Records from a dataset ::
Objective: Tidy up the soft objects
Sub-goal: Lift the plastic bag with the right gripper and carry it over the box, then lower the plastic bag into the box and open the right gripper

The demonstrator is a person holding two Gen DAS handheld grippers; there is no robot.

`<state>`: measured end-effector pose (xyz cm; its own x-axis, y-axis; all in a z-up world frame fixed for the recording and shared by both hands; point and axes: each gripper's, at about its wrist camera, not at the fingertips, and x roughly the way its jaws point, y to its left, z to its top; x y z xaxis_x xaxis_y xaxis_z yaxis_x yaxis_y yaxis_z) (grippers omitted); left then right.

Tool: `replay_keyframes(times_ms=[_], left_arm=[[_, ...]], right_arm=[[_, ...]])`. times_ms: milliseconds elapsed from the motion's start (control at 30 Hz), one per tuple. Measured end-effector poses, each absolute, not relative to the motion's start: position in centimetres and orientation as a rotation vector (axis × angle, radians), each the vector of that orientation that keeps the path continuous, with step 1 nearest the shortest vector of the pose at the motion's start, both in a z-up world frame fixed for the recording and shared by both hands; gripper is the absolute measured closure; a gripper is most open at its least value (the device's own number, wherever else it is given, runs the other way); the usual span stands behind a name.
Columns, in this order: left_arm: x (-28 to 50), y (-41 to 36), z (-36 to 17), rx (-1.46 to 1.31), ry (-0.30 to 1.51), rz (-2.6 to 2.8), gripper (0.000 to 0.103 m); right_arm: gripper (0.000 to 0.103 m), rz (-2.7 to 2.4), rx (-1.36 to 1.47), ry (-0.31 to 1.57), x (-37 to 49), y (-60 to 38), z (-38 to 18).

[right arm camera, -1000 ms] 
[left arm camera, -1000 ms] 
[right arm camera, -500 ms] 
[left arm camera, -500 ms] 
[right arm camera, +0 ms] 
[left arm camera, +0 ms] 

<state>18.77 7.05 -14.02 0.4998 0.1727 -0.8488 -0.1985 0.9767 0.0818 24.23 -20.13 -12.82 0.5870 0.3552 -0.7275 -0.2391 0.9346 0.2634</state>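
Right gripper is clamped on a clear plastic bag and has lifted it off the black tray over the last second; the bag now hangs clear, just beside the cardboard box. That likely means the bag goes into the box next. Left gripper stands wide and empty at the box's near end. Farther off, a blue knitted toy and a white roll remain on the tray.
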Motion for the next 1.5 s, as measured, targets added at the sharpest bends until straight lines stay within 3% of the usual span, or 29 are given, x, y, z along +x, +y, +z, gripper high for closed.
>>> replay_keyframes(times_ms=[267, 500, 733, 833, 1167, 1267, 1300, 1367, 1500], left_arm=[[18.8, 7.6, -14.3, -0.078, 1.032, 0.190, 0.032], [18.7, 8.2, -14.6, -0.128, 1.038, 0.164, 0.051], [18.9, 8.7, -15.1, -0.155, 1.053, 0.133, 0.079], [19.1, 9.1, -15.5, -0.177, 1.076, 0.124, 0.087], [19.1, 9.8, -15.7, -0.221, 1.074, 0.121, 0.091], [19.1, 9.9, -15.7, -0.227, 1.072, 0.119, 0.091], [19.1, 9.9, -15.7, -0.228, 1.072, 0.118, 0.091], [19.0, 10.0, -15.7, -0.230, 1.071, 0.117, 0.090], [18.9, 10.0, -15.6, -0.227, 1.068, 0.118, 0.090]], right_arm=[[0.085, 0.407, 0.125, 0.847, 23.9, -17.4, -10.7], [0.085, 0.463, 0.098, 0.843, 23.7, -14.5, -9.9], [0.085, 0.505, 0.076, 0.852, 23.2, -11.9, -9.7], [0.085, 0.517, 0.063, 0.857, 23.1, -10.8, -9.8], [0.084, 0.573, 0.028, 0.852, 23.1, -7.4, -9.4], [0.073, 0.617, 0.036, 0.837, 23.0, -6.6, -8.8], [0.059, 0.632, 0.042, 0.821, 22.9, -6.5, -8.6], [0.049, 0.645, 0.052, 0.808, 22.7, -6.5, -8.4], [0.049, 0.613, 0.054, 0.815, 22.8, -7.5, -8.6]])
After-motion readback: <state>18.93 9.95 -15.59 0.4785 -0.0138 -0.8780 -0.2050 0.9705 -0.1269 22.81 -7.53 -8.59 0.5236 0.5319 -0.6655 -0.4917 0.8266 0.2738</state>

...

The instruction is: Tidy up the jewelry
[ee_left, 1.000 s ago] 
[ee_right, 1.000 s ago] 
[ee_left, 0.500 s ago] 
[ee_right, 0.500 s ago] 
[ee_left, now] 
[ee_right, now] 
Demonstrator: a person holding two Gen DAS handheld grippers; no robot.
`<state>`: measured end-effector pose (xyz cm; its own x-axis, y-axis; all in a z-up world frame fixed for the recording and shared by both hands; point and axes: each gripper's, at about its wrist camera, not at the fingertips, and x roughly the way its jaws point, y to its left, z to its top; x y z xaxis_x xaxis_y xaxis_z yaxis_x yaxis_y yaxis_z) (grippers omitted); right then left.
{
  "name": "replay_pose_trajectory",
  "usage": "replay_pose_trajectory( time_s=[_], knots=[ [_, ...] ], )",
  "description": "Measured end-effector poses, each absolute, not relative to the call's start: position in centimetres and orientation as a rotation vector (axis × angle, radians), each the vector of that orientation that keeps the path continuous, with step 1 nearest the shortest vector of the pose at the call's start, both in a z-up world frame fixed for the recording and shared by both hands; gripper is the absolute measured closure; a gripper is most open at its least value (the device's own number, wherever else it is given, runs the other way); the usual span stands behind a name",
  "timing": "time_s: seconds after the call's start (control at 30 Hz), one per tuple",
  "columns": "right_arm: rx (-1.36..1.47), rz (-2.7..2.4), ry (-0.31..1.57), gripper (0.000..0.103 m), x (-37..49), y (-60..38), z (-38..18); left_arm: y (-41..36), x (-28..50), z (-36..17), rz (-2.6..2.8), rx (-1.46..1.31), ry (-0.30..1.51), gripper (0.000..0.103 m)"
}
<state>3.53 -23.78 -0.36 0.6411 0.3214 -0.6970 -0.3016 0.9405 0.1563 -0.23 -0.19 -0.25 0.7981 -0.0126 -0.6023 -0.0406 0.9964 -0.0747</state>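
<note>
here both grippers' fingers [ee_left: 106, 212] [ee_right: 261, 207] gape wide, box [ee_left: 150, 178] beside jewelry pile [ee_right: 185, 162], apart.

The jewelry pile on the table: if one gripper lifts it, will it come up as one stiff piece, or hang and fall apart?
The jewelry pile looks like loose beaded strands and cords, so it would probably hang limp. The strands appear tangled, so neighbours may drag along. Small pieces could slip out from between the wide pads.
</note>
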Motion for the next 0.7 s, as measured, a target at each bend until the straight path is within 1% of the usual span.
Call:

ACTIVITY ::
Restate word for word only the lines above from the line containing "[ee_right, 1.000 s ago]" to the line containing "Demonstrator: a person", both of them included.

TASK SOLUTION ::
[ee_right, 1.000 s ago] 
[ee_left, 0.500 s ago] 
[ee_right, 0.500 s ago] 
[ee_left, now] 
[ee_right, now] 
Demonstrator: a person holding two Gen DAS handheld grippers; no robot.

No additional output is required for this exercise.